L.A. WEEKLY: What would you be doing if you weren’t an artist?
GUILLERMO BERT: I’m not sure. I still sometimes think I should be an architect! I love shape and form more than people…but I navigate pretty well around ideas and visual concepts, so I feel like I have a calling, but the art market turns me off — too much ego and not a lot of talent. But I like new ideas even if they are young and undeveloped. I just think the process of creation is the closest to a meaningful, spiritual experience we can get. It really gives me joy!
How do you short answer when people ask what your work is about?
Unfortunately, I don’t have a short answer. I feel my ideas and processes need to be understood in context. I would say I work with ideas related to migration and displacement in a multimedia fashion, from textiles to 3D models, photography, mapping projection, etc. But it all sounds very vague — as if I am naming various art making techniques from a catalog.
What would you be doing if you were not an artist?
Architecture has always been a big passion of mine, but filmmaking is also quite intriguing. I do some documentary filmmaking, and if I could write fiction, I would make films in the genre of Black Mirror — half science fiction, and drama, with a little dark humor.
Did you go to an Art School, Why? And why not?
I earned an Advanced Bachelor’s Degree in Fine Art in Chile. Once I finished my studies I immediately traveled to the United States and started all over, again. I took classes at Otis Art Institute of Parsons School of Design as well as Art Center College of Design. Soon after, I started teaching at Art Center, which is where I learned about technology and lasers, and I have continually applied that information to my art for the last 20 years. That work led me to create a laser company here in Los Angeles called L.A. Laser Cutting Services. This has allowed me to test a lot of new ideas and materials, and I have been able to work with many different artists and designers. I am able to apply these ever-advancing techniques into my own art pieces.
Why do you live in Los Angeles and not elsewhere?
Los Angeles has been my place of residency for the last 40 years, and it has definitely become my home. I feel very comfortable here. My wife and I have three kids and now two grandkids from our daughter Camila, so our roots here are deep. But I have seen the city transform in front of my very eyes. When I got here in 1981, everyone used to look to New York or even San Francisco to get the latest news of what was happening culturally. Now, Los Angeles is the magnet — all the eyes are on Los Angeles, even those in Berlin, Paris, New York. I travel quite a lot, and everywhere I go people want to know what is happening here in L.A., and it is a great feeling to know that I’m part of that.

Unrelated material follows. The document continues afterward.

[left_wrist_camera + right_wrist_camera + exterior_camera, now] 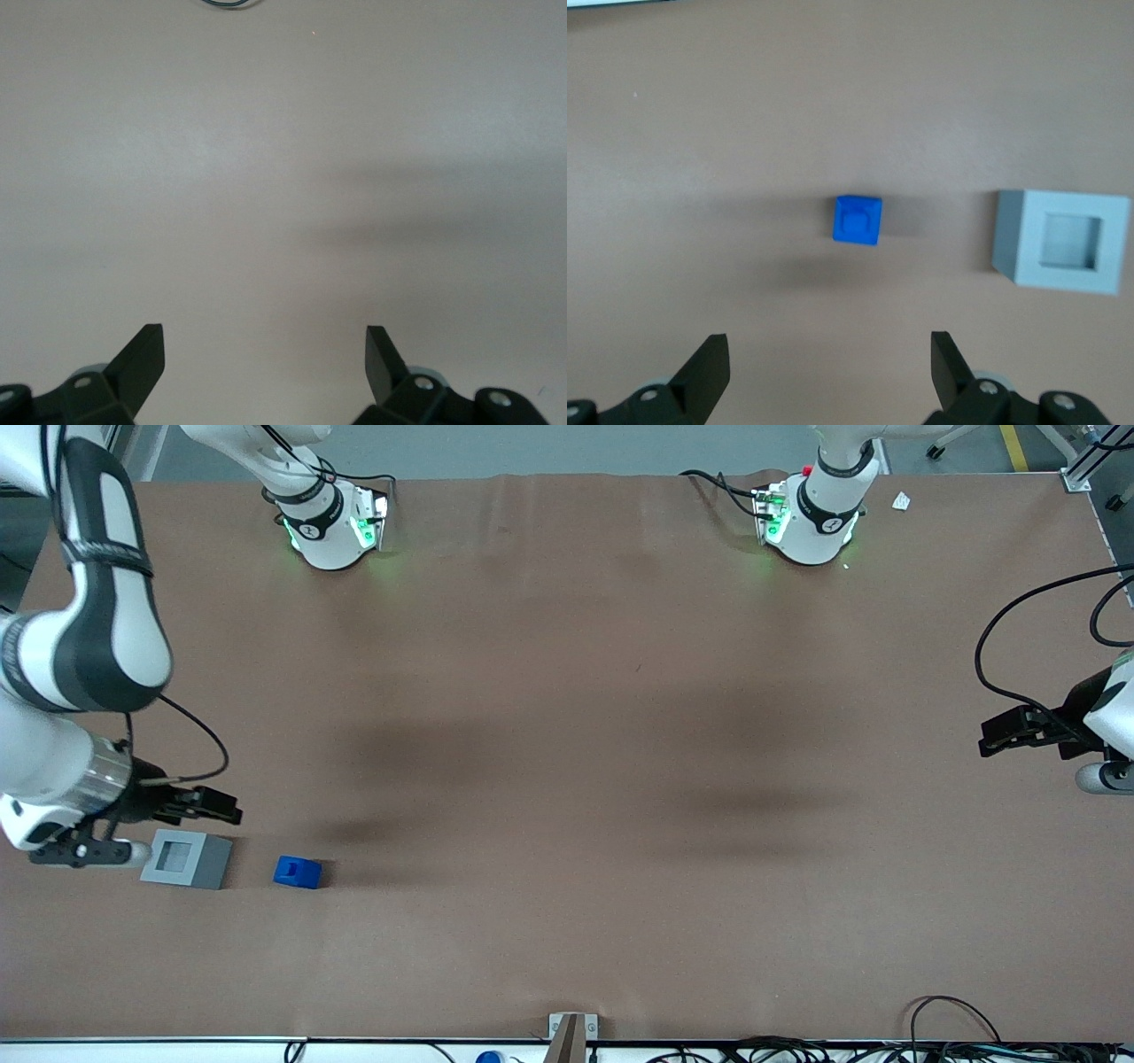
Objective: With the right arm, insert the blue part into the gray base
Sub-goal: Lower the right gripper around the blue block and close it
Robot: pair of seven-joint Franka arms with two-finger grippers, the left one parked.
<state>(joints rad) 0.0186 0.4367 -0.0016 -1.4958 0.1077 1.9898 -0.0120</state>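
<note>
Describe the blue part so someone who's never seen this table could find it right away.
On the brown table, look toward the working arm's end, where the open gripper hovers empty. Beside it sits the gray base, and beside that, apart from it, the blue part. It is the smaller block and the only bright-blue one.

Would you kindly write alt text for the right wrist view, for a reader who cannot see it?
A small blue part sits on a brown table, beside but apart from a gray base whose square recess is empty. The gripper hangs above with fingers open, holding nothing.
</note>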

What was your first exhibition?
My very first exhibition was a big to-do in Chile. I had won the National Upcoming Young Award and my pieces were shown at the The Chilean National Museum of Fine Arts (Museo Nacional de Bellas Artes) in Santiago. This was a big and very early honor since I was still in college. I came to Los Angeles in 1981, and in 1983 I had my first solo show at Otis Art Institute of Parsons School of Design, at their old location near MacArthur Park. Al Nodal was the curator, and I still maintain collectors from that exhibition that happened over 35 years ago.
When it was your most recent new show?
The Tumble Dreams was a solo show of some new and very experimental work: I created an installation piece for the Barnsdall Art Gallery as part of their annual COLA Fellowship in 2018, a distinctive program sponsored by the Department of Cultural Affairs. It was made of mapping videos, captured here in L.A., of immigrants telling their stories and then projected onto suspended tumbleweeds. I used the tumbleweed as a metaphor to illustrate the hard journey of immigrants coming from south of the border and going off in all different directions. Last year I had an itinerant museum show from the Encoded Textile Series— it traveled to the Queens Museum in New York, the Nevada Museum of Art, and the Palm Springs Art Museum. And just recently a new work of mine, La Bestia, was purchased by LACMA. It’s been a busy and exciting time.
What artist, living or dead, would you like to show with?
The artists I admire the most are Anselm Kiefer and Ai Weiwei. I’m not sure I would like to show with them, but I admire their art greatly. Barbara Kruger is another artist whose work I like quite a bit, as well as Mark Bradford — I had the chance to exhibit with each of them at some point. Now as for a dead artist, I think I would choose Francis Bacon… his work really speaks to me!
Do you listen to music when you work?
Sometimes, but nothing in particular — but when I do I often turn on Bob Marley, Classic Rock and some Latin music.